> _Directions_:
Only one stretch of the data below is wanted: the lines from the one with "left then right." through the one with "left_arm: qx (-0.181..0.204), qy", repeated exactly.

> _Data to process_:
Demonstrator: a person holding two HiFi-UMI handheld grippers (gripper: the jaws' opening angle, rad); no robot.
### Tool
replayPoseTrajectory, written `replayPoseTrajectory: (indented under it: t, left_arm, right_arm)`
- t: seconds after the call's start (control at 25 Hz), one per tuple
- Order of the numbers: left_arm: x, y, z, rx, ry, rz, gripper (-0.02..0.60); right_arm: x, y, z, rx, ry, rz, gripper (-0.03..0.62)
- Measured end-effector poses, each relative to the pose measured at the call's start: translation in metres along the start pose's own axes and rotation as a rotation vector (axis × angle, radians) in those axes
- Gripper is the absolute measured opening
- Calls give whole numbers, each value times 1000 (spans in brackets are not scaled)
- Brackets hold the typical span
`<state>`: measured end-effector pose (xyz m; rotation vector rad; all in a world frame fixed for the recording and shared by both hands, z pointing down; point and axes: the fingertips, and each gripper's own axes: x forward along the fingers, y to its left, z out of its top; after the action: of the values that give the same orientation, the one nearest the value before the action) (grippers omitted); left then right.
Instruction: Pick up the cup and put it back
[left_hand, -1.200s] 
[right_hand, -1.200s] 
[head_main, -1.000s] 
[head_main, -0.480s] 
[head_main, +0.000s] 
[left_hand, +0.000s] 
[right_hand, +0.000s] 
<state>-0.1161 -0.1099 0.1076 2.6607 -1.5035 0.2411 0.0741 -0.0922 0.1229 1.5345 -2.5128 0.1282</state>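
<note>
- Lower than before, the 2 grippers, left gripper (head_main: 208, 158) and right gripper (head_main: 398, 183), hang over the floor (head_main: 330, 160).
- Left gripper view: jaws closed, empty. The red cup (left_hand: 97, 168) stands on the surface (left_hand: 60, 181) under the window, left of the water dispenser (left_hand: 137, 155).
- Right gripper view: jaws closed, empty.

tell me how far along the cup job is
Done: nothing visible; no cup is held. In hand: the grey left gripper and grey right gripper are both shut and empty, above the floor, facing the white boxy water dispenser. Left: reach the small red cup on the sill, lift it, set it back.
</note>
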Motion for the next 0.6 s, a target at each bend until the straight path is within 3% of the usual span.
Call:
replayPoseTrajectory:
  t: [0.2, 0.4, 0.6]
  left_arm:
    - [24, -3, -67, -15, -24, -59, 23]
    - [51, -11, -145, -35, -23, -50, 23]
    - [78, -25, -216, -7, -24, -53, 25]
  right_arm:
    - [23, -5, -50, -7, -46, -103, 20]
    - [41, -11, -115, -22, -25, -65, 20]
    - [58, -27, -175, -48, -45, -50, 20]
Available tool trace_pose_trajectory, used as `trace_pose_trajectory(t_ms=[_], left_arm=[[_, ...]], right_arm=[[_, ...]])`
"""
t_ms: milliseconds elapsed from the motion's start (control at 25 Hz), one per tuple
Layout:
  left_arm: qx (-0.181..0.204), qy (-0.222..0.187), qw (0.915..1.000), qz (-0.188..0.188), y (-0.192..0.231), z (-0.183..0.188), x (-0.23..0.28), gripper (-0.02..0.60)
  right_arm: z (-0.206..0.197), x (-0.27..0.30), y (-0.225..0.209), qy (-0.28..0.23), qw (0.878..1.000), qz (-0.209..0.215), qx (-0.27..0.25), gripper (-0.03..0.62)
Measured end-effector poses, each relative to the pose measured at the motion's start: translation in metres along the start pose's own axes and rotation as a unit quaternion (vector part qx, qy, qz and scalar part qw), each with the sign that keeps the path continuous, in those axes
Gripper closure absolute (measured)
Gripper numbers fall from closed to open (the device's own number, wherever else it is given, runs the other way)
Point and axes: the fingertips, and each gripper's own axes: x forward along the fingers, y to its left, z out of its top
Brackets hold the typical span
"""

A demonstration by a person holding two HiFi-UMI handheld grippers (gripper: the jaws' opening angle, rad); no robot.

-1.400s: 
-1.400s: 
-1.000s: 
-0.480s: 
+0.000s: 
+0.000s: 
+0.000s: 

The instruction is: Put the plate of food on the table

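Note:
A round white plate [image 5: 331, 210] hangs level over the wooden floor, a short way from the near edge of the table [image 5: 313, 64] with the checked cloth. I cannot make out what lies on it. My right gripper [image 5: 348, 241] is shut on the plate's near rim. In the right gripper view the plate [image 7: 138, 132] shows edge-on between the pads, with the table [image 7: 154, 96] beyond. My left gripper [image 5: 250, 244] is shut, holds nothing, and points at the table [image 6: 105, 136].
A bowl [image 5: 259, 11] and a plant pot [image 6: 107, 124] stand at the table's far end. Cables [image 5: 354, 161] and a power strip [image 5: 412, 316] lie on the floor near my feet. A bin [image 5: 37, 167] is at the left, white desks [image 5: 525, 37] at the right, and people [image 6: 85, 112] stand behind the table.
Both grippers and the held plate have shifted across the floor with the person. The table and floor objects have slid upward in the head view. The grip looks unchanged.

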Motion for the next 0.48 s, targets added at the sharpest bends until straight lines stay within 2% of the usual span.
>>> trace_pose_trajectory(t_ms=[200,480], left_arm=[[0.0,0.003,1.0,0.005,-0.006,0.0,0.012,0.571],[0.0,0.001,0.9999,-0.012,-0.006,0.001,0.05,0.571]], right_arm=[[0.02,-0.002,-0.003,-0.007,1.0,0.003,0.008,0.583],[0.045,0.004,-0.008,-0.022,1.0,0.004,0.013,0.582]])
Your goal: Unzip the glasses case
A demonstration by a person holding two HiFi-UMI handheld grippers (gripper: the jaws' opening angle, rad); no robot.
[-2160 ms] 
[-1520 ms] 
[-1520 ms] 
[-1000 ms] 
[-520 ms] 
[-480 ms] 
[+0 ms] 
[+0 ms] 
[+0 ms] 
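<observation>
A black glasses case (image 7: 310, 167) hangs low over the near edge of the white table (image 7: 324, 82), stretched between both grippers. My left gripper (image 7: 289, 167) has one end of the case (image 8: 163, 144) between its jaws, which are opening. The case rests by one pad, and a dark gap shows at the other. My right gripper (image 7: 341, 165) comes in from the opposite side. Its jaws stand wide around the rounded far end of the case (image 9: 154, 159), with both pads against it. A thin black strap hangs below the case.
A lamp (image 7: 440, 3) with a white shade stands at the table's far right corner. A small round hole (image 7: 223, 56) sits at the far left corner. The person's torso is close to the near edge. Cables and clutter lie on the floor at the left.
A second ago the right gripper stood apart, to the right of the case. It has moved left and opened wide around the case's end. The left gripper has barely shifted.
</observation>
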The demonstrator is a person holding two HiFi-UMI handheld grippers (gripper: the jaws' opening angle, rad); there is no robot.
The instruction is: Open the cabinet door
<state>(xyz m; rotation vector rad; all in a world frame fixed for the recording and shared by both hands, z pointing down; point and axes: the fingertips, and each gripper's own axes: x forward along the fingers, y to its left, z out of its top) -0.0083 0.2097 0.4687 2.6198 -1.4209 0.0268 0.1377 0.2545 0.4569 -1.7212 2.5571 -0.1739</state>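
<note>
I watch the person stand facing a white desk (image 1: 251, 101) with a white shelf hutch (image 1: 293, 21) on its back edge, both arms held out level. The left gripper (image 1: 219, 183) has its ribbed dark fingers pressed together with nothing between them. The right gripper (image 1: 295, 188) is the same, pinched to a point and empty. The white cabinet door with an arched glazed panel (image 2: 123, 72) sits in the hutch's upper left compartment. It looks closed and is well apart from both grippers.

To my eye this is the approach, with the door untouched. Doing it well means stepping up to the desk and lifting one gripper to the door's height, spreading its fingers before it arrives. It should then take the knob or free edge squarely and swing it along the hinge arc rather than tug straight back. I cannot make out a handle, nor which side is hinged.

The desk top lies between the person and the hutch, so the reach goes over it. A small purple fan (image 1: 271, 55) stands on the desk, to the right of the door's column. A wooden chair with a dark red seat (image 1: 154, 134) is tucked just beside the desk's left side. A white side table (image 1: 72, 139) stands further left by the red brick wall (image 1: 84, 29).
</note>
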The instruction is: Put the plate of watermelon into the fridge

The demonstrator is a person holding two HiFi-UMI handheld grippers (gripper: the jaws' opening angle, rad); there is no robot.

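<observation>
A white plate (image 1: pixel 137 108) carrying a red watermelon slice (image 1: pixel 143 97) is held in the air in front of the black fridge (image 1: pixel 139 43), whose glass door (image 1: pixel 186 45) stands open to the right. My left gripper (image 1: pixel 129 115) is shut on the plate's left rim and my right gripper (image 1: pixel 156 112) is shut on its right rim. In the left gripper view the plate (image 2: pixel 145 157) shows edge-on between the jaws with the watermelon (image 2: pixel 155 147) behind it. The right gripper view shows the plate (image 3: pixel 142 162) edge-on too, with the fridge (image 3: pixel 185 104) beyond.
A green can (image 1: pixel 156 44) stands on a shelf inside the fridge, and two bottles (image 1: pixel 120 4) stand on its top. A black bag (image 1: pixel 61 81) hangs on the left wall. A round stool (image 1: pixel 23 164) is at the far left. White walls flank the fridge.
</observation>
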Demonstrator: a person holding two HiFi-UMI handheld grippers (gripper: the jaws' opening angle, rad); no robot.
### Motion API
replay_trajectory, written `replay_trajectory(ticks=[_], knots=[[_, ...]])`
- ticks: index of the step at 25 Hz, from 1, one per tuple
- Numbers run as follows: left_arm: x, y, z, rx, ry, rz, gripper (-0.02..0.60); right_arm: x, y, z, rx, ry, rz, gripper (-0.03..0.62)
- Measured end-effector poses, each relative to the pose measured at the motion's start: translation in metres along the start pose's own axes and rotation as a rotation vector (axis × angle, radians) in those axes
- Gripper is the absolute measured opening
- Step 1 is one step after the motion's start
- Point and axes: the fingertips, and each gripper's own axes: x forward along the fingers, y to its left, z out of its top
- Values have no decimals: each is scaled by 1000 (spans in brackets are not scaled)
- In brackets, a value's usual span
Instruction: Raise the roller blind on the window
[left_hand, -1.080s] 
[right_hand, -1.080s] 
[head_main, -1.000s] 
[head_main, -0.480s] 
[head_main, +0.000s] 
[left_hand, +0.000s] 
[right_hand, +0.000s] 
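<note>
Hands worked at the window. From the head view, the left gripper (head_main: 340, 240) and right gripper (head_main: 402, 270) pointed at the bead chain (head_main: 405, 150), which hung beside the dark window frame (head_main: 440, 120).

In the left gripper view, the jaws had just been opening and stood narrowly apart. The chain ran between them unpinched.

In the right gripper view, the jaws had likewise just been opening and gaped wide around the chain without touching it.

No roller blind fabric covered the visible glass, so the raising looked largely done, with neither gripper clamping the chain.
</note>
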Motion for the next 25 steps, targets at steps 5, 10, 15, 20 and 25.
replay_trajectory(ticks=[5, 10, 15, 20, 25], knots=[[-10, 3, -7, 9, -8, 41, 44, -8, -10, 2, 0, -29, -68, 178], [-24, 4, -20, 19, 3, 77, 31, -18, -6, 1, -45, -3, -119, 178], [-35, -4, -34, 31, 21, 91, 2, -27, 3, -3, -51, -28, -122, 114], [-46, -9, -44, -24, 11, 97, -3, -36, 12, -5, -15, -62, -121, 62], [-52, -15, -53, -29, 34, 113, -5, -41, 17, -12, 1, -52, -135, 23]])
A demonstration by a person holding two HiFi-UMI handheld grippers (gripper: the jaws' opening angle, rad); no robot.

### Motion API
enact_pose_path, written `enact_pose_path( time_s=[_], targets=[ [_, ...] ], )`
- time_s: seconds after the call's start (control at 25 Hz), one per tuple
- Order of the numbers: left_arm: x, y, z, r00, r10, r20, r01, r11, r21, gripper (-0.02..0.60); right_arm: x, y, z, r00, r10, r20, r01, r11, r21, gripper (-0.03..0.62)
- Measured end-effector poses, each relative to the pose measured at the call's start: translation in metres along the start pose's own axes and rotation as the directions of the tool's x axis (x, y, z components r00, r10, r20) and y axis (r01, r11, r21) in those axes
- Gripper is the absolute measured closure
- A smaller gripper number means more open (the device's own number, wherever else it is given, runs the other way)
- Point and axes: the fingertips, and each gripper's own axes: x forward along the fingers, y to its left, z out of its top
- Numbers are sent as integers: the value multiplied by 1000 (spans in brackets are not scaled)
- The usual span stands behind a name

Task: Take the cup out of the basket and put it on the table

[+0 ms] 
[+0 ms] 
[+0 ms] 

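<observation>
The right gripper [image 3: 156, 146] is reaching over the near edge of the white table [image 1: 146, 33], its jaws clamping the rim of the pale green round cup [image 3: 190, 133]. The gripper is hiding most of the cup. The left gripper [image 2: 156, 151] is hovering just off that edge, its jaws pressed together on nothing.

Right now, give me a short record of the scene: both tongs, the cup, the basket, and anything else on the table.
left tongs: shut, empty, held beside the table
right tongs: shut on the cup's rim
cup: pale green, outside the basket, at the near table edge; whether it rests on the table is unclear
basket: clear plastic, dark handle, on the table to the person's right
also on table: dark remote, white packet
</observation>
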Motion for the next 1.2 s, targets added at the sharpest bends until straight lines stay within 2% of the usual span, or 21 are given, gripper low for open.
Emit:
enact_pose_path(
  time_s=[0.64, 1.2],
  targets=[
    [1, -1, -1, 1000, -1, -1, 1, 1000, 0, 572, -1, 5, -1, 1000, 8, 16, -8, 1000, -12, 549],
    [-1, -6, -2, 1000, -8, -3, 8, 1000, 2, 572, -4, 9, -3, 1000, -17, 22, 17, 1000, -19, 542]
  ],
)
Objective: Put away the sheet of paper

> _Written solution_:
`<state>`: measured end-effector pose (xyz m; rotation vector rad; all in a world frame fixed for the recording and shared by both hands, z pointing down; point and axes: the fingertips, and each gripper's own axes: x forward along the fingers, y to its left, z out of its top; after the action: of the values that give the same orientation, the one nearest the value before the action) (grippers omitted); left then right.
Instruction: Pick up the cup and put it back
[left_hand, -1.200s] 
[right_hand, -1.200s] 
[head_main, -1.000s] 
[head_main, -0.480s] 
[head_main, +0.000s] 
[left_hand, +0.000s] 
[right_hand, +0.000s] 
<state>-0.1161 -0.1099 0.1076 2.6607 -1.5035 0.2411 0.0741 -0.0922 0.1229 1.5345 -2.5128 0.1282</state>
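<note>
- Lower than before, the 2 grippers, left gripper (head_main: 208, 158) and right gripper (head_main: 398, 183), hang over the floor (head_main: 330, 160).
- Left gripper view: jaws closed, empty. The red cup (left_hand: 97, 168) stands on the surface (left_hand: 60, 181) under the window, left of the water dispenser (left_hand: 137, 155).
- Right gripper view: jaws closed, empty.

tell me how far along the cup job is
Done: nothing visible; no cup is held. In hand: the grey left gripper and grey right gripper are both shut and empty, above the floor, facing the white boxy water dispenser. Left: reach the small red cup on the sill, lift it, set it back.
</note>
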Motion for the next 0.6 s, a target at each bend until the straight path is within 3% of the usual span.
Call:
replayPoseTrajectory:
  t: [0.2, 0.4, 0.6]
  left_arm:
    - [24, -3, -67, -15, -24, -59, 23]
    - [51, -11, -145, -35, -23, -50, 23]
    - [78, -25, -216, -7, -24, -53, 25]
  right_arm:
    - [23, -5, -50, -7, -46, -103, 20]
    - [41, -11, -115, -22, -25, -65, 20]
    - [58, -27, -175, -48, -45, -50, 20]
Available tool trace_pose_trajectory, used as `trace_pose_trajectory(t_ms=[_], left_arm=[[_, ...]], right_arm=[[_, ...]])`
"""
t_ms: milliseconds elapsed from the motion's start (control at 25 Hz), one per tuple
Layout:
  left_arm: qx (-0.181..0.204), qy (-0.222..0.187), qw (0.915..1.000), qz (-0.188..0.188), y (-0.192..0.231), z (-0.183..0.188), x (-0.23..0.28), gripper (-0.02..0.60)

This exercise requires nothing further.